While it is wise to keep an eye out for signs your ex is testing you, most people would still be served better by ignoring them for the most part.

What’s more, your ex probably won’t even test you often early in your interactions. Your ex testing you is actually a pretty rare sight. And believe it or not, their tests only become more common once you’re officially back together or are at least dating for a few weeks or months.

This is because tests only happen when your ex is already so attracted to you that it makes them uncomfortable. They then ease this discomfort by testing you. It’s their subconscious telling them, “I’m so into you, it’s scary. I don’t know how trustworthy you are. Here, I’ll say or do something obnoxious to see if you’re for real or not.” It’s a subconscious screening strategy that they’re using.

Nevertheless, there’s one caveat to all of this: you harboring or doing something highly unique or formidable.

For instance, if you just started wearing a fuzzy top hat, wearing a Pikachu-themed costume 24/7, or simultaneously hitting on five people while having the reputation of a clueless virgin, you’re naturally going to spark your ex’s interest. After all, those behaviors imply earth-shattering confidence and gusto.

Therefore, your ex will be testing the living shit out of you before they start believing that this is really you — that the image you’re projecting into the world is congruent with the image of yourself that you’ve constructed in your mind.

How To Deal With Your Ex’s Tests

Let’s assume you’re one of the rare people whose ex actually tests them. How do you go about it, so you don’t diminish their attraction?

First, know that your ex’s testing has nothing to do with you but everything to do with them. If you react negatively or show irritation or defensiveness (remember: the quickest turn-off for your ex is to be butthurt or intimidated by them), they’ll lose attraction for you.

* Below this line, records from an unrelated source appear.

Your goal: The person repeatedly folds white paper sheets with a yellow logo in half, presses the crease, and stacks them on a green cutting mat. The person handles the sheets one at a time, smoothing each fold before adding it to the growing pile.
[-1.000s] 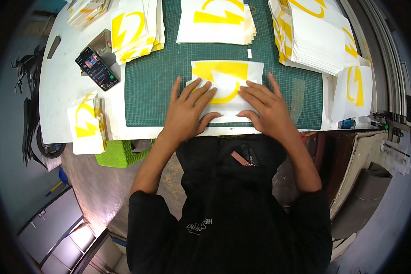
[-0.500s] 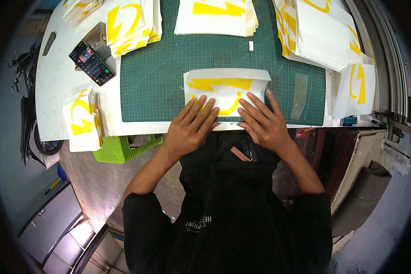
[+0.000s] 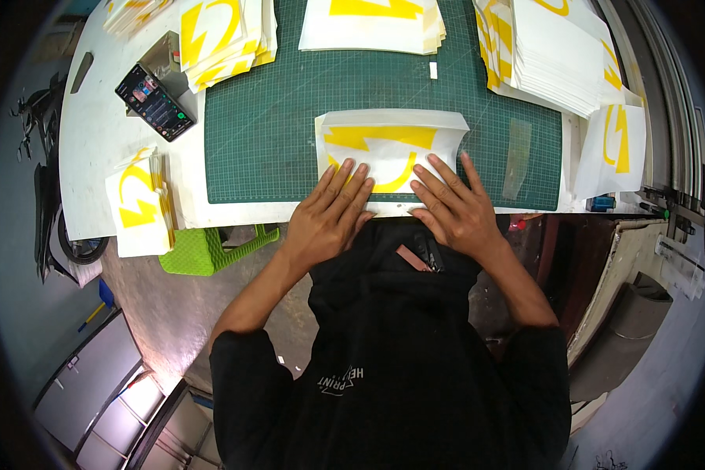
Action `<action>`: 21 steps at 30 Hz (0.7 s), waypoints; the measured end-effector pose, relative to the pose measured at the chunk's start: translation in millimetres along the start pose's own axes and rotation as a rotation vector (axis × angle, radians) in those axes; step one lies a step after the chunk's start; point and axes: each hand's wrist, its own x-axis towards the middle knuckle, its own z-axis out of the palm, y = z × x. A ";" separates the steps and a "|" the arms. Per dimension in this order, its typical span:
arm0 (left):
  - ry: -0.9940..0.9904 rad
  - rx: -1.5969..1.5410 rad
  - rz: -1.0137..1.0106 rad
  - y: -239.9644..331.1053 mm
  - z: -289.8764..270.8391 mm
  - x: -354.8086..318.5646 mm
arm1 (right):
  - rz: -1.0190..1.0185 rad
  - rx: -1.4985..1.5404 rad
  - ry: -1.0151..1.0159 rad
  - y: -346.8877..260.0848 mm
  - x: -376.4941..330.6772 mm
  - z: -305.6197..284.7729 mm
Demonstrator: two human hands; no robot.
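Observation:
A white sheet with yellow print (image 3: pixel 384 157) lies on the green cutting mat (image 3: pixel 262 137), close to the table's front edge. Its far edge is folded over into a pale, translucent strip and curls up a little at the right. My left hand (image 3: pixel 330 210) rests with outstretched fingers on the sheet's near left part. On the near right part lies my right hand (image 3: pixel 460 207), flat too, its fingers spread. Both hands cover parts of the print and the sheet's near corners.
Stacks of similar printed sheets stand at the far left (image 3: pixel 219 39), far middle (image 3: pixel 360 31) and far right (image 3: pixel 556 59). A smaller pile (image 3: pixel 137 207) overhangs the front left edge. A phone (image 3: pixel 153 102) leans on a box. A clear strip (image 3: pixel 517 160) lies right of the sheet.
The table and sheet appear slightly higher in the picture. Both hands stay flat on the sheet, with almost no shift of their fingers.

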 end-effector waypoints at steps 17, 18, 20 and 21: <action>-0.082 0.051 -0.087 5.5 -7.4 -12.9 | 0.046 -0.075 -0.024 19.5 -20.7 -10.8; -0.105 0.061 -0.111 8.3 -9.2 -12.9 | 0.055 -0.076 -0.022 23.0 -24.8 -12.5; -0.124 0.060 -0.170 19.4 -11.7 -9.7 | 0.072 -0.078 -0.019 26.1 -30.3 -15.4; -0.119 0.050 -0.205 30.7 -10.8 -4.1 | 0.081 -0.068 -0.019 24.5 -29.6 -16.9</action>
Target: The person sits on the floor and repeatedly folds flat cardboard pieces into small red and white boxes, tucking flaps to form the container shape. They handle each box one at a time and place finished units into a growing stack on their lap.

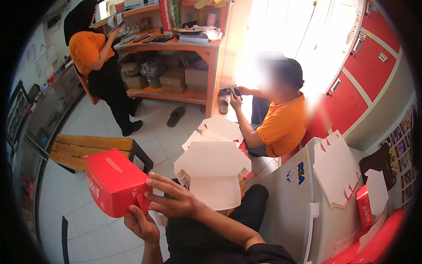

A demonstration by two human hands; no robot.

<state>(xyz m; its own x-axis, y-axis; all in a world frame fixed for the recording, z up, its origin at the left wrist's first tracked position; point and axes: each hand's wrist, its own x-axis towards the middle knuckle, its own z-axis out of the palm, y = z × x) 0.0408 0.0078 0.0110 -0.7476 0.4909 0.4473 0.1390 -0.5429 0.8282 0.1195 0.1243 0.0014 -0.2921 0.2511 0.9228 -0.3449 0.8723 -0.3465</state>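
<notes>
Box (115,182), red, folded, count one: gripped in front of me above the tiled floor (83,229), my left hand (141,225) clasping its lower corner, my right hand (172,198) spread over its end flap. Flat white blanks (213,169), one stack, just beyond. Wooden bench (90,149), one.

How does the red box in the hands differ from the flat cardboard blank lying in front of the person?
The red box is folded into a closed block, red printed side out; the flat blank lies unfolded, plain white side up, flaps spread. The box is gripped by the left hand and right hand; the blank lies untouched. Both look like the same carton stock.
</notes>
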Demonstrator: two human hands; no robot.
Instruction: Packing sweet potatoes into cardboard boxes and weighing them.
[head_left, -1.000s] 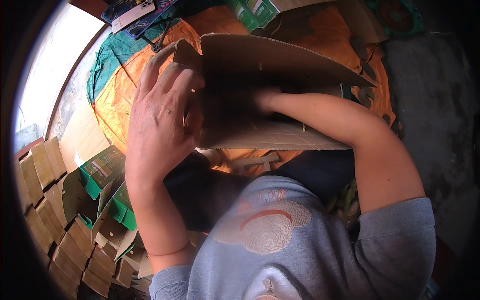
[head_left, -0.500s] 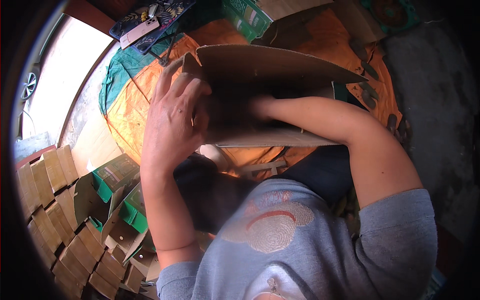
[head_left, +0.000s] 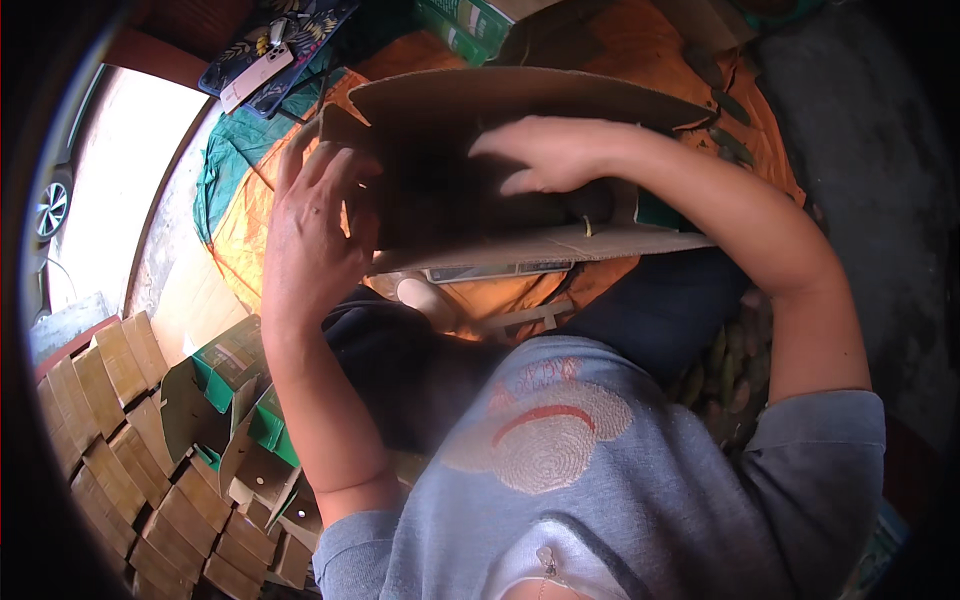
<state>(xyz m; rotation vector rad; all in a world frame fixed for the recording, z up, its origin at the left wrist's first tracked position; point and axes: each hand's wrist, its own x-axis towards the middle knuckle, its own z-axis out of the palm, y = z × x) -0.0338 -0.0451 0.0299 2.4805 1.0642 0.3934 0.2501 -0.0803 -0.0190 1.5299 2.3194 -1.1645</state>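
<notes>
An open cardboard box (head_left: 600, 243) sits in front of me, its long far flap (head_left: 540, 90) standing up and its inside mostly in deep shadow. My left hand (head_left: 318, 225) grips the box's left end, fingers curled over the edge. Above the opening hovers my right hand (head_left: 555, 150), fingers stretched to the left and thumb apart, with nothing in it. Below its wrist, inside the box, lies a dark rounded thing (head_left: 592, 203) with a short pale stem. Its kind is too shadowed to tell.
An orange and green tarp (head_left: 235, 225) lies under the box, with several greenish oblong pieces (head_left: 732, 145) at right. Stacked brown cartons (head_left: 125, 460) and green-printed boxes (head_left: 228, 365) fill the lower left. A phone (head_left: 258, 78) rests on a small patterned table (head_left: 215, 75).
My right hand has come up out of the box's dark inside to above its opening. The stemmed thing inside shows more clearly. My left hand keeps its place on the box's left end.
</notes>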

But if you’re unaffected (not to be confused with indifferent), and if you come back at them with playfulness and ease and empathy, if you accept their tests and rest with them, bringing them up to your level with confidence and care, you’re reaffirming to them that you are attractive and worthwhile.

It’s a win/win situation for your ex. If you fail, you expose yourself as a fraud, and they can rest easy and let you go. But if you pass with flying colors, they know that giving your relationship another shot might be worth it.

Again, It’s a win/win for your ex. That’s why they do it.